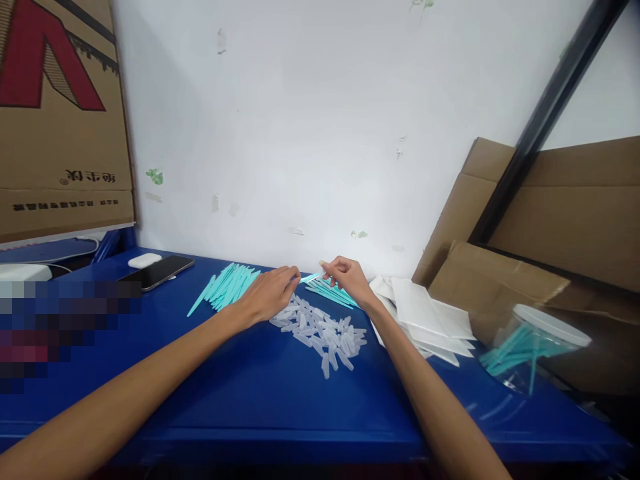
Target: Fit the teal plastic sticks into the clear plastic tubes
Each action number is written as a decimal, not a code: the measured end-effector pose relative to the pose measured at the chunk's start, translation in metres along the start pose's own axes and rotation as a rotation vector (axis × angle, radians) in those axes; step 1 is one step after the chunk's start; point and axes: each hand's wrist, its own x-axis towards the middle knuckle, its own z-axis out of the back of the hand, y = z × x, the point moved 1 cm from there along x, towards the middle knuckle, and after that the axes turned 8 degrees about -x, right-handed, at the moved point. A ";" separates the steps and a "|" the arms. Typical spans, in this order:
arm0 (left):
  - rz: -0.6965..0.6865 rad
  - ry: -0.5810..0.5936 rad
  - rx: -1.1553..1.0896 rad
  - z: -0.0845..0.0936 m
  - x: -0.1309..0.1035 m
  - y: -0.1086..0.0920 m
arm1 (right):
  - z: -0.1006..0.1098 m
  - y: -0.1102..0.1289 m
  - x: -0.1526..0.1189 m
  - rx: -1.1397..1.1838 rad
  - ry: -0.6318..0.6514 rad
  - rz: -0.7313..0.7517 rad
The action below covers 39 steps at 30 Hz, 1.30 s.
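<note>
My left hand is closed, its thumb and fingertips pinching one end of a slim turquoise stick. The stick points to the right, toward my right hand, whose thumb and forefinger are pressed together near the stick's far end. Whatever sits in that right pinch is too small to make out. Below both hands lies a loose heap of translucent, whitish pointed caps. Left of my left hand is a pile of turquoise sticks, partly covered by it. More turquoise sticks lie under my right hand.
White paper sheets or bags lie on the blue table at right, beside a lidded clear jar with turquoise sticks. A phone and a white case lie left. Cardboard leans at right; a large box stands left.
</note>
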 end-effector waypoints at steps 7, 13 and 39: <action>-0.016 -0.061 -0.075 -0.003 -0.001 -0.001 | -0.011 0.002 -0.003 0.118 0.095 -0.056; -0.061 -0.108 -0.082 -0.004 -0.002 0.002 | -0.021 0.004 -0.005 0.205 0.163 -0.081; 0.030 -0.155 -0.374 0.000 -0.001 -0.011 | -0.031 0.008 -0.008 0.148 0.197 -0.002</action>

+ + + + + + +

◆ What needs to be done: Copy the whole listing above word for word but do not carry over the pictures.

◆ Solved exercise:
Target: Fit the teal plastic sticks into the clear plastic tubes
Each action number is written as a decimal, not a code: the measured end-effector pose relative to the pose measured at the chunk's start, translation in metres along the start pose's own axes and rotation as a rotation vector (axis × angle, radians) in those axes; step 1 is one step after the chunk's start; point and axes: each hand's wrist, its own x-axis towards the middle knuckle, its own z-axis out of the back of the hand, y = z × x, the point moved 1 cm from there along x, towards the middle knuckle, and after that the axes turned 8 degrees about -x, right-handed, at the moved point. A ";" separates the steps and a "|" the arms. Typical spans, in this order:
arm0 (left):
  - rz: -0.6965..0.6865 rad
  - ry: -0.5810..0.5936 rad
  - rx: -1.1553..1.0896 rad
  - z: -0.0845..0.0936 m
  - x: -0.1309..0.1035 m
  - y: -0.1086..0.0920 m
arm1 (right):
  - z: -0.1006..0.1098 m
  - y: -0.1102..0.1289 m
  - x: -0.1526..0.1189 m
  - rx: -1.1397..1.1838 rad
  - ry: -0.6318..0.6514 rad
  - rz: -0.7313..0.7517 rad
The action below covers 39 steps at 30 Hz, 1.30 s.
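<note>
My left hand is closed, its thumb and fingertips pinching one end of a slim turquoise stick. The stick points to the right, toward my right hand, whose thumb and forefinger are pressed together near the stick's far end. Whatever sits in that right pinch is too small to make out. Below both hands lies a loose heap of translucent, whitish pointed caps. Left of my left hand is a pile of turquoise sticks, partly covered by it. More turquoise sticks lie under my right hand.
White paper sheets or bags lie on the blue table at right, beside a lidded clear jar with turquoise sticks. A phone and a white case lie left. Cardboard leans at right; a large box stands left.
</note>
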 end-effector waypoints at steps 7, 13 and 39: <action>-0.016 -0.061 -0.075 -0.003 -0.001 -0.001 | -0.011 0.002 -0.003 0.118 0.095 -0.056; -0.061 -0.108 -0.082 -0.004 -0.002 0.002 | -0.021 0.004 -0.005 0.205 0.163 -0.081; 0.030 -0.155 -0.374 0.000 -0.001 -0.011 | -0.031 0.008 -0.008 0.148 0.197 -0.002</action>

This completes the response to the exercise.